WORK ORDER. Please reproduce the whole listing without altering anything.

══ RAW DATA ══

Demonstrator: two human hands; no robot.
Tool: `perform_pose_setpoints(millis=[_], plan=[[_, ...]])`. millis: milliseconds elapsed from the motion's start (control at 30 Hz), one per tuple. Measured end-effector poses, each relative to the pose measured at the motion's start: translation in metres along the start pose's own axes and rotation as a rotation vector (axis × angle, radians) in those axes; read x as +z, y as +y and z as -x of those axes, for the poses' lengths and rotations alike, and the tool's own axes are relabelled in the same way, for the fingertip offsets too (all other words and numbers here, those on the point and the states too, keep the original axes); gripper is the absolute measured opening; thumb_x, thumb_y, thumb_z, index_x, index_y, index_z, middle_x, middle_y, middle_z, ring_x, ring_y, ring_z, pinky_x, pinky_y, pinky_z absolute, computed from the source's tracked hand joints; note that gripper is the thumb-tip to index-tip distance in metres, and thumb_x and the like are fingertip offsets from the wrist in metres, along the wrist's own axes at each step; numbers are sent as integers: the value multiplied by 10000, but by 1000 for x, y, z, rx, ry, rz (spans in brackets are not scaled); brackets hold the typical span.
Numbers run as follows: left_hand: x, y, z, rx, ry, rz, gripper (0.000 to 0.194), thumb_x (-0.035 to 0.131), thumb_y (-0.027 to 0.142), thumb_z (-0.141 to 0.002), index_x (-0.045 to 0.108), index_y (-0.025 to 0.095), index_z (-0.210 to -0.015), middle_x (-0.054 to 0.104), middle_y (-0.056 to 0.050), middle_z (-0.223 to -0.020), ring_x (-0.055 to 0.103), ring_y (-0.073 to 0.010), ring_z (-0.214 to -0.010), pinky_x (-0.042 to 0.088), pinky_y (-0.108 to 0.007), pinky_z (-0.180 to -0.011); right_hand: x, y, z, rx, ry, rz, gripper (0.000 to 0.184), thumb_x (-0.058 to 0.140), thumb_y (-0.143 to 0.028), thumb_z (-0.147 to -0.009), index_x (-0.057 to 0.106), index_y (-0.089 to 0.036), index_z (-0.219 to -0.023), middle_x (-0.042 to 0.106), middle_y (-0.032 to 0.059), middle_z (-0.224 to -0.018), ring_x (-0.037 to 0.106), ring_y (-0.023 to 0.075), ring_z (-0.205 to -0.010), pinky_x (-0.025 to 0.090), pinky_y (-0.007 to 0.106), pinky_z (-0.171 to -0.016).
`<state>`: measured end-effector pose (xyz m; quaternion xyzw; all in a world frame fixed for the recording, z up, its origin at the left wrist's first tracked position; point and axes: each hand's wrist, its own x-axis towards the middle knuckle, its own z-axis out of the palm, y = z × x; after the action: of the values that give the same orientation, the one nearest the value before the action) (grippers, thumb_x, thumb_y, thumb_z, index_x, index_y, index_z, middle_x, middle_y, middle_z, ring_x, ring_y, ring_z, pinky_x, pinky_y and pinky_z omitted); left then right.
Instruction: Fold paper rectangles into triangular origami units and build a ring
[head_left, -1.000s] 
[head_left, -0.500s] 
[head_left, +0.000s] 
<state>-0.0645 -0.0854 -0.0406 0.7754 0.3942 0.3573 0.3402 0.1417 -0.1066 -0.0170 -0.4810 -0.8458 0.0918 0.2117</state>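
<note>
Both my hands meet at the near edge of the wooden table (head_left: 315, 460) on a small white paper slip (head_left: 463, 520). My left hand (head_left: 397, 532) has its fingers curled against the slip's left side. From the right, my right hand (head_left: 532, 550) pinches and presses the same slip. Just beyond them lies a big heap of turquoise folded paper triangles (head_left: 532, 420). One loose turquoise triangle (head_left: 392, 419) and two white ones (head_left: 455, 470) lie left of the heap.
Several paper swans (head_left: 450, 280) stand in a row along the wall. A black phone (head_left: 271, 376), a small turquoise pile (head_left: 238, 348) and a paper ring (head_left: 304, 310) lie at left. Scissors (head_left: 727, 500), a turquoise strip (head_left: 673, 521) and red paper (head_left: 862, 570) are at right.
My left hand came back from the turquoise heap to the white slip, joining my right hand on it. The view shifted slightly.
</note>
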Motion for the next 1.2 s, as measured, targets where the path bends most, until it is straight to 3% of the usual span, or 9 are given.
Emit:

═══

SOLUTION TO THE PROBLEM.
Demonstrator: two human hands; no robot.
Tool: `perform_pose_setpoints(millis=[_], plan=[[_, ...]])`. millis: milliseconds elapsed from the motion's start (control at 30 Hz), one per tuple. Measured end-effector poses, each relative to the pose measured at the motion's start: translation in metres along the start pose's own axes and rotation as a rotation vector (axis × angle, radians) in those axes; read x as +z, y as +y and z as -x of those axes, for the poses' lengths and rotations alike, and the tool's own axes are relabelled in the same way, for the fingertip offsets too (all other words and numbers here, those on the point and the states too, keep the original axes); gripper is the absolute measured opening; thumb_x, thumb_y, thumb_z, index_x, index_y, index_z, middle_x, middle_y, middle_z, ring_x, ring_y, ring_z, pinky_x, pinky_y, pinky_z absolute, computed from the source's tracked hand joints; note that gripper is the thumb-tip to index-tip distance in metres, and thumb_x and the like are fingertip offsets from the wrist in metres, along the wrist's own axes at each step; numbers are sent as integers: the value multiplied by 10000, but by 1000 for x, y, z, rx, ry, rz (spans in brackets are not scaled); brackets hold the typical span.
Numbers run as follows: left_hand: x, y, z, rx, ry, rz, gripper (0.000 to 0.194), thumb_x (-0.035 to 0.131), thumb_y (-0.027 to 0.142), thumb_z (-0.141 to 0.002), index_x (-0.045 to 0.108), index_y (-0.025 to 0.095), index_z (-0.210 to -0.015), middle_x (-0.054 to 0.104), middle_y (-0.056 to 0.050), middle_z (-0.223 to -0.020), ring_x (-0.055 to 0.103), ring_y (-0.073 to 0.010), ring_z (-0.214 to -0.010), pinky_x (-0.042 to 0.088), pinky_y (-0.108 to 0.007), pinky_z (-0.180 to -0.011); right_hand: x, y, z, rx, ry, rz, gripper (0.000 to 0.184), thumb_x (-0.058 to 0.140), thumb_y (-0.143 to 0.028), thumb_z (-0.147 to -0.009), index_x (-0.057 to 0.106), index_y (-0.089 to 0.036), index_z (-0.219 to -0.023), middle_x (-0.042 to 0.106), middle_y (-0.032 to 0.059), middle_z (-0.224 to -0.018), ring_x (-0.037 to 0.106), ring_y (-0.023 to 0.075), ring_z (-0.205 to -0.010), pinky_x (-0.025 to 0.090), pinky_y (-0.007 to 0.106), pinky_z (-0.171 to -0.016).
`<state>`: measured end-effector pose (xyz m; quaternion xyzw; all in a world frame fixed for the recording, z up, its origin at the left wrist's first tracked position; point and axes: each hand's wrist, its own x-axis towards the middle knuckle, its own z-axis out of the palm, y = z × x; after the action: of the values that give the same orientation, the one nearest the value before the action) (grippers, thumb_x, thumb_y, thumb_z, index_x, index_y, index_z, middle_x, middle_y, middle_z, ring_x, ring_y, ring_z, pinky_x, pinky_y and pinky_z omitted); left then right.
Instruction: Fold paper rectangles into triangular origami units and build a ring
[head_left, -1.000s] 
[head_left, -0.500s] 
[head_left, +0.000s] 
<state>-0.0645 -0.0854 -0.0406 0.7754 0.3942 0.3573 0.3402 0.1417 -0.1066 -0.0170 -0.4810 -0.8458 0.0918 0.2117</state>
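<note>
Both my hands meet at the near edge of the wooden table (head_left: 315, 460) on a small white paper slip (head_left: 463, 520). My left hand (head_left: 397, 532) has its fingers curled against the slip's left side. From the right, my right hand (head_left: 532, 550) pinches and presses the same slip. Just beyond them lies a big heap of turquoise folded paper triangles (head_left: 532, 420). One loose turquoise triangle (head_left: 392, 419) and two white ones (head_left: 455, 470) lie left of the heap.
Several paper swans (head_left: 450, 280) stand in a row along the wall. A black phone (head_left: 271, 376), a small turquoise pile (head_left: 238, 348) and a paper ring (head_left: 304, 310) lie at left. Scissors (head_left: 727, 500), a turquoise strip (head_left: 673, 521) and red paper (head_left: 862, 570) are at right.
My left hand came back from the turquoise heap to the white slip, joining my right hand on it. The view shifted slightly.
</note>
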Motion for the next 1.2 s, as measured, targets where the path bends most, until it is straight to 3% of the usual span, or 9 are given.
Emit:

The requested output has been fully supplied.